**Your task:**
Keep only the lines of the listing that include the word "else", and copy them.

**Source material:**
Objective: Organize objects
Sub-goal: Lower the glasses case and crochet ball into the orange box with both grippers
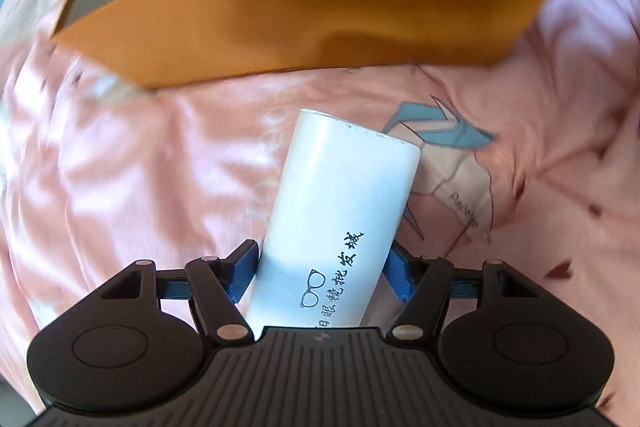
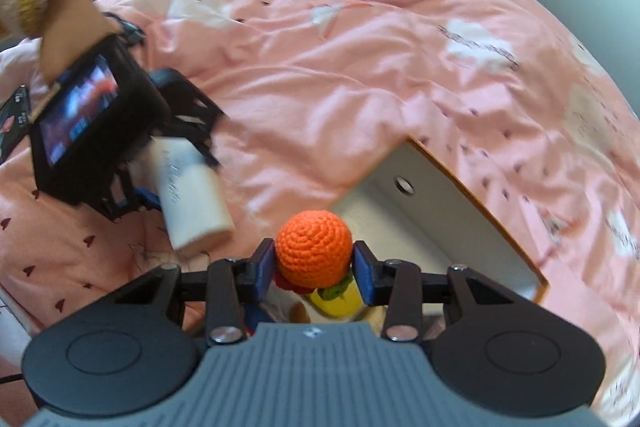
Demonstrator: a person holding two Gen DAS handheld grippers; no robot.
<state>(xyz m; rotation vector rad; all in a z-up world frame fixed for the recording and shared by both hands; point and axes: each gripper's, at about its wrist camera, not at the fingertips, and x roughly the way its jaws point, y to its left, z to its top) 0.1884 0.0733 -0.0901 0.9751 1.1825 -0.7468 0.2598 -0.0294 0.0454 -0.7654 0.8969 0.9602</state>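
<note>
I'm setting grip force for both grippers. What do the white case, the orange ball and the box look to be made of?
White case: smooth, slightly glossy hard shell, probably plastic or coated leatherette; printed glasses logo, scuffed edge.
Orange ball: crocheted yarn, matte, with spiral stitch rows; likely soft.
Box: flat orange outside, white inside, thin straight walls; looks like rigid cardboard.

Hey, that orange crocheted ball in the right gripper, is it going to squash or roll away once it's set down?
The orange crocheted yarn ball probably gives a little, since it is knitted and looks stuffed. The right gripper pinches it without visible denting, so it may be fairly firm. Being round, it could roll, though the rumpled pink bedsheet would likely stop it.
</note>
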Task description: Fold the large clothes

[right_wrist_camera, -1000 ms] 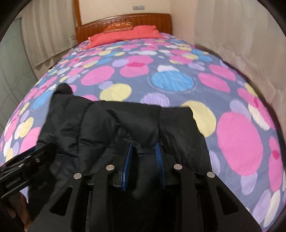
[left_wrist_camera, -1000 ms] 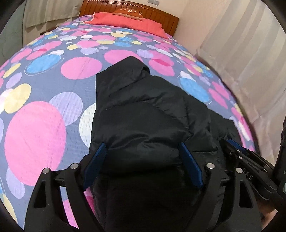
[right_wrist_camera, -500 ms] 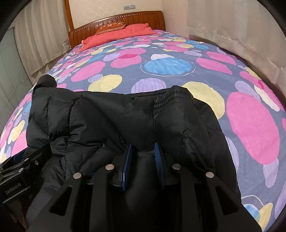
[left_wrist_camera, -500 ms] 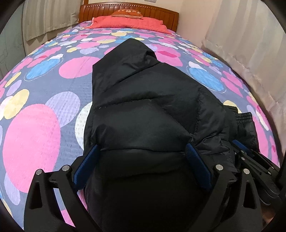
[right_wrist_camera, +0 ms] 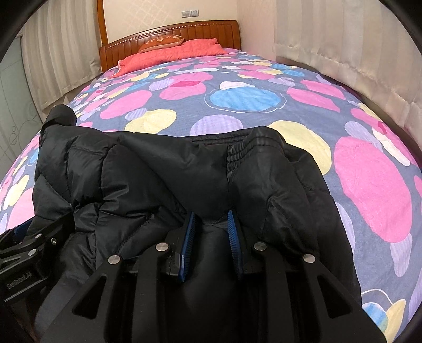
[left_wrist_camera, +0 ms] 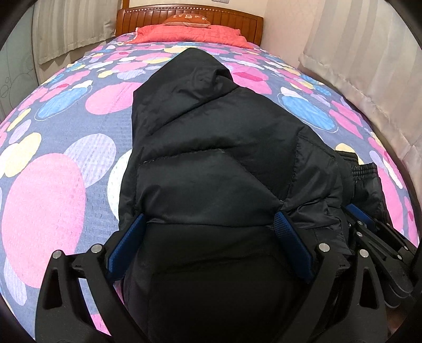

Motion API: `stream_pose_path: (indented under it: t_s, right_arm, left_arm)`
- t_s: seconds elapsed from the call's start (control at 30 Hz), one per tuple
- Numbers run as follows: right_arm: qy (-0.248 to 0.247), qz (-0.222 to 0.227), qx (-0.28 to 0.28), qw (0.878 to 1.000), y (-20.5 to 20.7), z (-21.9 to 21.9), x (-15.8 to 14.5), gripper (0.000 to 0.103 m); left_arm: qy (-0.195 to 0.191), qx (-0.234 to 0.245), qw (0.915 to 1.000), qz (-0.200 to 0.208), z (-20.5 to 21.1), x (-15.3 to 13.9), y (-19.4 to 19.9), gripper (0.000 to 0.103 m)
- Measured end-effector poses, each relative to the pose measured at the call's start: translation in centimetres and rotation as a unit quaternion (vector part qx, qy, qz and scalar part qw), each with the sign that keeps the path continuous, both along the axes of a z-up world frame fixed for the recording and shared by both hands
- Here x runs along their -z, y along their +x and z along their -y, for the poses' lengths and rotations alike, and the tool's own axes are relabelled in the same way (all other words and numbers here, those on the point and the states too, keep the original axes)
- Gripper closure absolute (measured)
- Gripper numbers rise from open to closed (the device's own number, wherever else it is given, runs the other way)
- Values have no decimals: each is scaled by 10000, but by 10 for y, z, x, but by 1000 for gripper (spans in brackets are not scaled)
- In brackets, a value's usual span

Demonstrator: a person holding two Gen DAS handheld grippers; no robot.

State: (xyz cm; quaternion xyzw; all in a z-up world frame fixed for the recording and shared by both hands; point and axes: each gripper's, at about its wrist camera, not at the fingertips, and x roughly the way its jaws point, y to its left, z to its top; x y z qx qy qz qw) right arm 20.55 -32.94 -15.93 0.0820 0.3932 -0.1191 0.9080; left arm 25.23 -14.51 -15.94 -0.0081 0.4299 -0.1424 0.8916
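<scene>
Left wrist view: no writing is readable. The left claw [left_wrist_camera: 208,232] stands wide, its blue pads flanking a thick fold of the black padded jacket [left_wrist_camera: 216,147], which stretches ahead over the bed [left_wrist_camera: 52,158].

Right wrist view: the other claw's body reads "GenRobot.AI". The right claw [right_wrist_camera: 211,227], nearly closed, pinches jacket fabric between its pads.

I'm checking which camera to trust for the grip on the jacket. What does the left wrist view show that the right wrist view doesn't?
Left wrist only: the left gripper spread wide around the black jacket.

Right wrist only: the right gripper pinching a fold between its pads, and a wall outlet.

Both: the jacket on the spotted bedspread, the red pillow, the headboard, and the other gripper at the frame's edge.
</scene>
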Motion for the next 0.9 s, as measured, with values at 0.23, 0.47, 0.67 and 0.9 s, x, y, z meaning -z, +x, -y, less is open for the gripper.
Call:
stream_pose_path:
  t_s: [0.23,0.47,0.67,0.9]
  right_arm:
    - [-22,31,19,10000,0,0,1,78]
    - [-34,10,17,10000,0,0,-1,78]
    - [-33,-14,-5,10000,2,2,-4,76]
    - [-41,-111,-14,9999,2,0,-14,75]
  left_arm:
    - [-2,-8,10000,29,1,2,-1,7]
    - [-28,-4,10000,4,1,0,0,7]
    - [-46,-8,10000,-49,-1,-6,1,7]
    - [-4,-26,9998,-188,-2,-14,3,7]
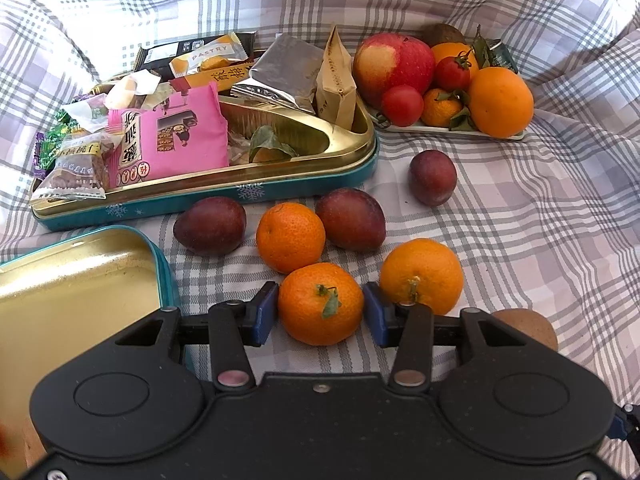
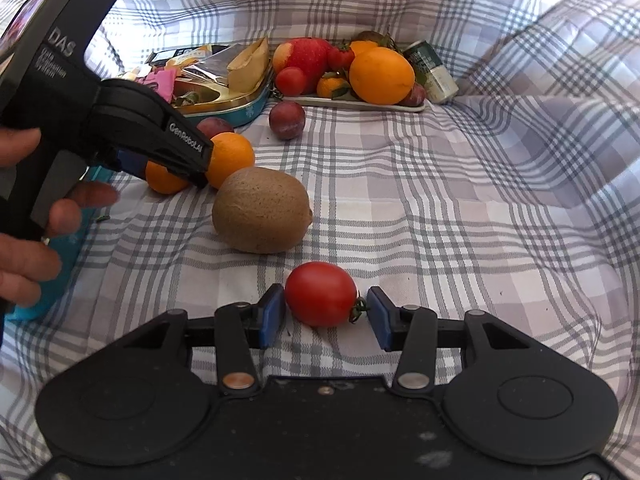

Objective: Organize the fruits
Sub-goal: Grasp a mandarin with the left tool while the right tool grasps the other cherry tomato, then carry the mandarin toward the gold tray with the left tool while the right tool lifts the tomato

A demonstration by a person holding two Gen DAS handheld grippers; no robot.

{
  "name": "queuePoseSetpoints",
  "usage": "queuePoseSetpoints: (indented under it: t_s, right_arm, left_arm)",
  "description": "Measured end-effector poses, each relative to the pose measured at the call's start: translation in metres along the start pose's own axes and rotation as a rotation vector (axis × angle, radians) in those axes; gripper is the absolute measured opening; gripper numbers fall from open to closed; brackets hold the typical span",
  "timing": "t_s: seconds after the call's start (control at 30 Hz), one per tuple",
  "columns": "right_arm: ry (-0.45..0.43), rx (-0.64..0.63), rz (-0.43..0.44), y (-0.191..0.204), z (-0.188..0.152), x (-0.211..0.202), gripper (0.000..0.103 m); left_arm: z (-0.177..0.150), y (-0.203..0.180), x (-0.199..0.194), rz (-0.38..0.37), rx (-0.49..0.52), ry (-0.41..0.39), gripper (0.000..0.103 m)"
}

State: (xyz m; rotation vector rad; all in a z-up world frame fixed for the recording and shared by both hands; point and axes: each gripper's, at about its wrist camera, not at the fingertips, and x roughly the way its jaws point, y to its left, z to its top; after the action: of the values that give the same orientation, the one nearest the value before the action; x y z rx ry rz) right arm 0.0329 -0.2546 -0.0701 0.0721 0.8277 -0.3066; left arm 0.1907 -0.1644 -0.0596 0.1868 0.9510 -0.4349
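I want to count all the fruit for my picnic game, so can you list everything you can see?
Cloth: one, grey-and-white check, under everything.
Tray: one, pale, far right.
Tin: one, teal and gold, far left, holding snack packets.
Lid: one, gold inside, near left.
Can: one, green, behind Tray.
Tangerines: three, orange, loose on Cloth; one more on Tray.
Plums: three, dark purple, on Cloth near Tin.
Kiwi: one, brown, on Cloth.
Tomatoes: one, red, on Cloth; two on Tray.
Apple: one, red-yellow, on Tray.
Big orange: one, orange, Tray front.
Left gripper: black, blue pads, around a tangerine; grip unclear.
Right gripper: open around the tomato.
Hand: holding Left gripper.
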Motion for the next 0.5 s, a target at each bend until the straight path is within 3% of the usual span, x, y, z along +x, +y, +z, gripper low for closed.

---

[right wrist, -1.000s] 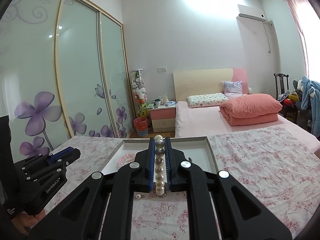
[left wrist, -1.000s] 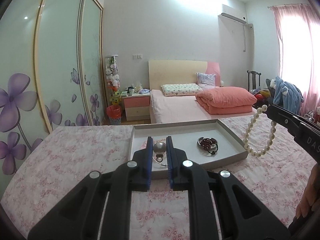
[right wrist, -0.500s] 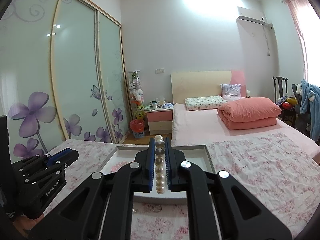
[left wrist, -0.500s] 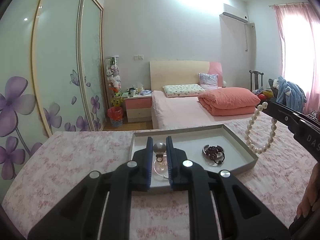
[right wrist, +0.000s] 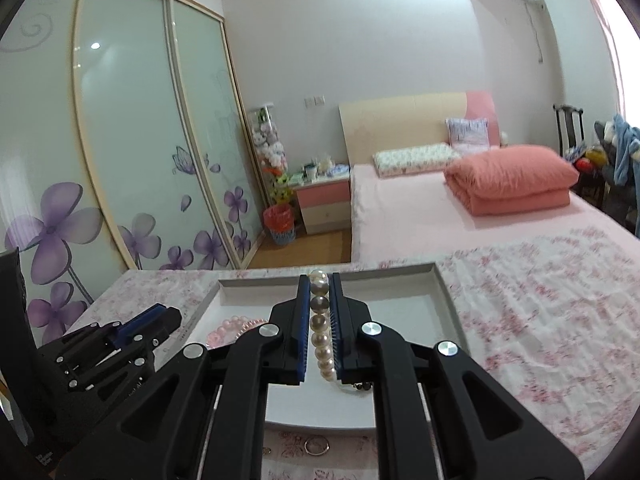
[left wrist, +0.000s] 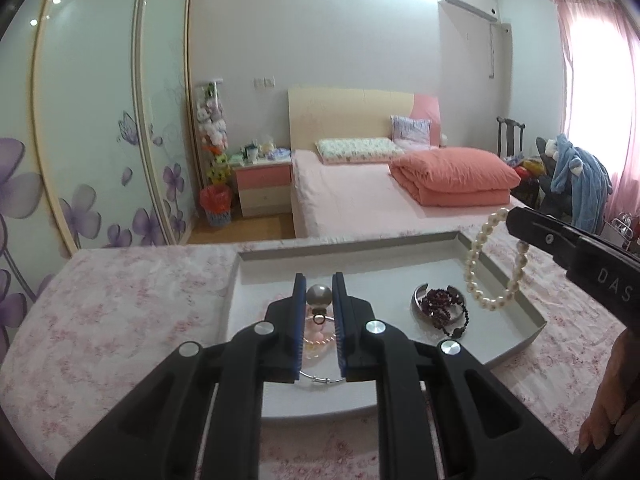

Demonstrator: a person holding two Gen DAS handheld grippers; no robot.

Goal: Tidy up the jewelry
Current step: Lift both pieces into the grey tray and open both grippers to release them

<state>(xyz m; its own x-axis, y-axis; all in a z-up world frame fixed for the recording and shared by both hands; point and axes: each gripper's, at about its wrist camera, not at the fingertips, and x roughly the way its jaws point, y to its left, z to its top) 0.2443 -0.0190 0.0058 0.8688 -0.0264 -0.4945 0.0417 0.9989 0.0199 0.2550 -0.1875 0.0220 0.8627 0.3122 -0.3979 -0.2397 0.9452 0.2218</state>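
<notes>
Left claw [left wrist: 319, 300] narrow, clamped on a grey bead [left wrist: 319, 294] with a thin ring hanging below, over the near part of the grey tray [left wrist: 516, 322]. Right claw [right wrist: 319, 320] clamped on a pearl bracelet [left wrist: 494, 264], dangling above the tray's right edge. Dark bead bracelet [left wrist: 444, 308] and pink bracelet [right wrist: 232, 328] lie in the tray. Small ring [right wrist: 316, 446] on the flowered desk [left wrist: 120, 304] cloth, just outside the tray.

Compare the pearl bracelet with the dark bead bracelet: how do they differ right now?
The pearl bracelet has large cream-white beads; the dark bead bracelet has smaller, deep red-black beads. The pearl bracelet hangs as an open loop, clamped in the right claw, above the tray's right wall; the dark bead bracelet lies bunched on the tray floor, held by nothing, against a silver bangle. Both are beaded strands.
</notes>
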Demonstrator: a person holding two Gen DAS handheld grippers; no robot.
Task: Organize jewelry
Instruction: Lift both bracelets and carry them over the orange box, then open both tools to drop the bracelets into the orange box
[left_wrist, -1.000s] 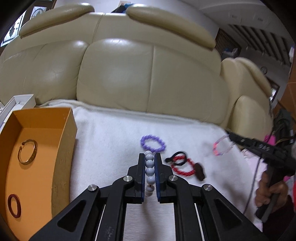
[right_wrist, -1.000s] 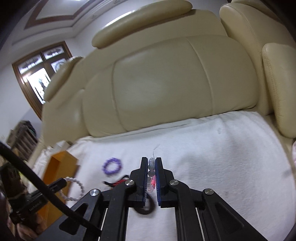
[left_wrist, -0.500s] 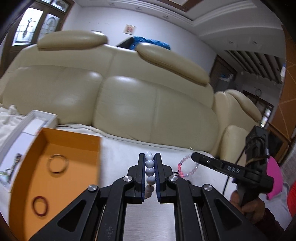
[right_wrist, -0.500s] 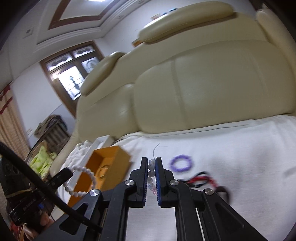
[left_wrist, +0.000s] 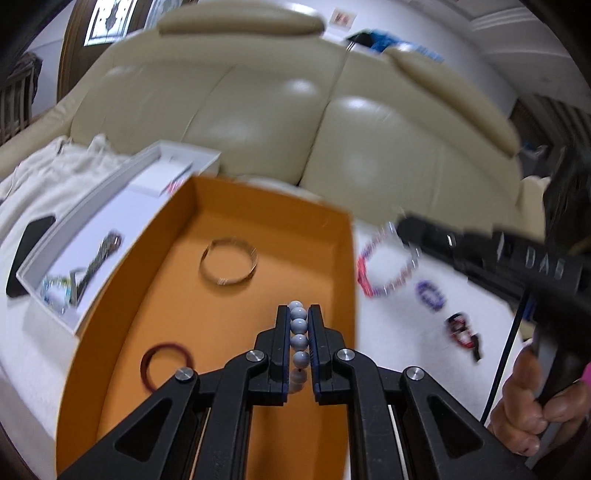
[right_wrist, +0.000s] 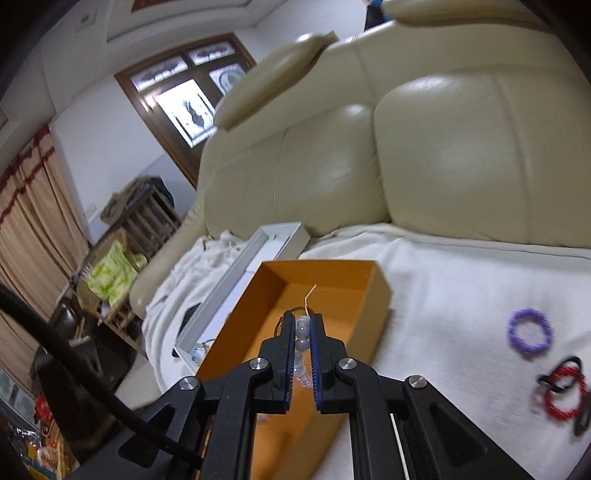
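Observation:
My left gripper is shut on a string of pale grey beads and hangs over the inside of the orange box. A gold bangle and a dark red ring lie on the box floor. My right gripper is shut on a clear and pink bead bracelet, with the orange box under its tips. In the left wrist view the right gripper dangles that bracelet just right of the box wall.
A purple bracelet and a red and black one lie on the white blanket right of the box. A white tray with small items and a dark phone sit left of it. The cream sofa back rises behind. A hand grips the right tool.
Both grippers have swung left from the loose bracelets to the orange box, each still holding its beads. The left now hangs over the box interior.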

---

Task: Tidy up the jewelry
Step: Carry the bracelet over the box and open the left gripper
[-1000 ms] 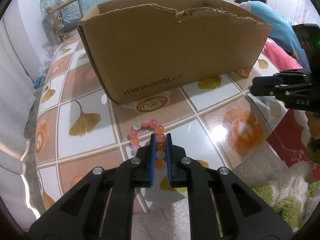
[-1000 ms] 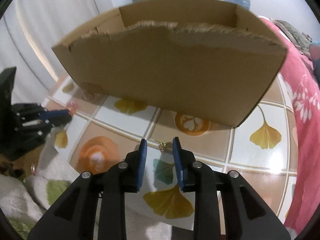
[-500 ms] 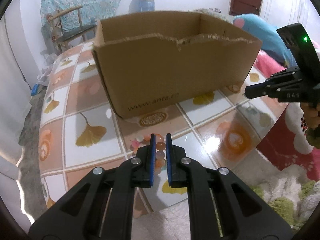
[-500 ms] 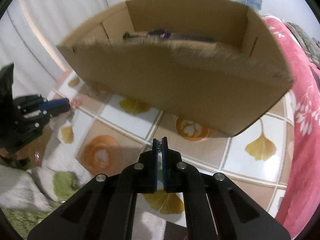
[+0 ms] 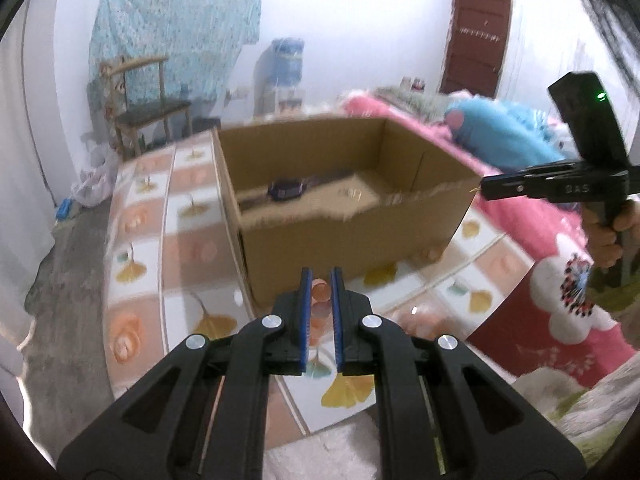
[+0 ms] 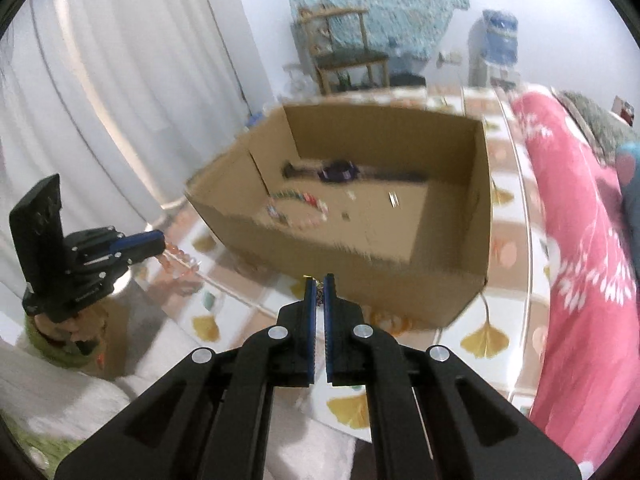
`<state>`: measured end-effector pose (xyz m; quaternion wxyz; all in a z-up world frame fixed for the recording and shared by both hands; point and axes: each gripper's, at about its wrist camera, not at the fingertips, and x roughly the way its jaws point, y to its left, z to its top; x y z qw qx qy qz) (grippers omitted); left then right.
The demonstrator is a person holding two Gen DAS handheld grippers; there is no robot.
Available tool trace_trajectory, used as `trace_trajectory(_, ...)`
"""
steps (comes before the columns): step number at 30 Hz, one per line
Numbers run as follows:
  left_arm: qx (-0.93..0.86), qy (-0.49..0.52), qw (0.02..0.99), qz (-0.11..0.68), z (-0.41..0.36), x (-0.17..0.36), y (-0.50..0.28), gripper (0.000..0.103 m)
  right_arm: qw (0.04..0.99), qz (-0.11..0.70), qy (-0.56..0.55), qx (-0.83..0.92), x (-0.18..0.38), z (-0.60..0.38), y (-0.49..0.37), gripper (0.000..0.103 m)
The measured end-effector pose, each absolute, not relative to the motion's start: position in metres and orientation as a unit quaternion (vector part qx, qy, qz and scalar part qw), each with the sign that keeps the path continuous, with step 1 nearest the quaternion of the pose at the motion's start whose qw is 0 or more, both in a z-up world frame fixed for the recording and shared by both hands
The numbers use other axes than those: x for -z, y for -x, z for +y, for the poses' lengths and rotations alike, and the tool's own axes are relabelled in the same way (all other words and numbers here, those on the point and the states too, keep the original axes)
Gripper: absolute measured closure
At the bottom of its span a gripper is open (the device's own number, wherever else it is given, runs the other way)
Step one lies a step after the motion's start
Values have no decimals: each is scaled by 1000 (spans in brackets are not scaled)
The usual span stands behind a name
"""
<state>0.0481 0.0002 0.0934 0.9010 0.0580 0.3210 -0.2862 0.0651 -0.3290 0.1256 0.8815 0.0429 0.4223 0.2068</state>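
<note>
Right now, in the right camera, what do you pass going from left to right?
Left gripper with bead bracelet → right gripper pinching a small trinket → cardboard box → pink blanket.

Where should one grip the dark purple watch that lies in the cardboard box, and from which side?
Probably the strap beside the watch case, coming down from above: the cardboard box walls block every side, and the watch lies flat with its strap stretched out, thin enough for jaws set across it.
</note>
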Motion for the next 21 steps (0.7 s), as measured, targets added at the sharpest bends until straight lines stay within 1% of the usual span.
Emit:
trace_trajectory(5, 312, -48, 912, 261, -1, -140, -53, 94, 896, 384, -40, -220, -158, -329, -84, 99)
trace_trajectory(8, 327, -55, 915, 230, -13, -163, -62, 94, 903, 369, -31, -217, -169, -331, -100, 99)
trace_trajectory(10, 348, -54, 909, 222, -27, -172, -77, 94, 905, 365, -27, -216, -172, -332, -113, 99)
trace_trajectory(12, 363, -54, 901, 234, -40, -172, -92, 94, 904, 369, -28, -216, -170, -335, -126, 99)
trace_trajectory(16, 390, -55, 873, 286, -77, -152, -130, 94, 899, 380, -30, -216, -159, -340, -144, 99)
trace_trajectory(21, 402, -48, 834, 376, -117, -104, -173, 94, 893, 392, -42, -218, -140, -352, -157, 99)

**Response area:**
- Gripper numbers rise from open to closed (the device's own number, wherever else it is given, runs the other way)
At the bottom of its span a gripper is open (the device's own number, wherever else it is given, runs the other way)

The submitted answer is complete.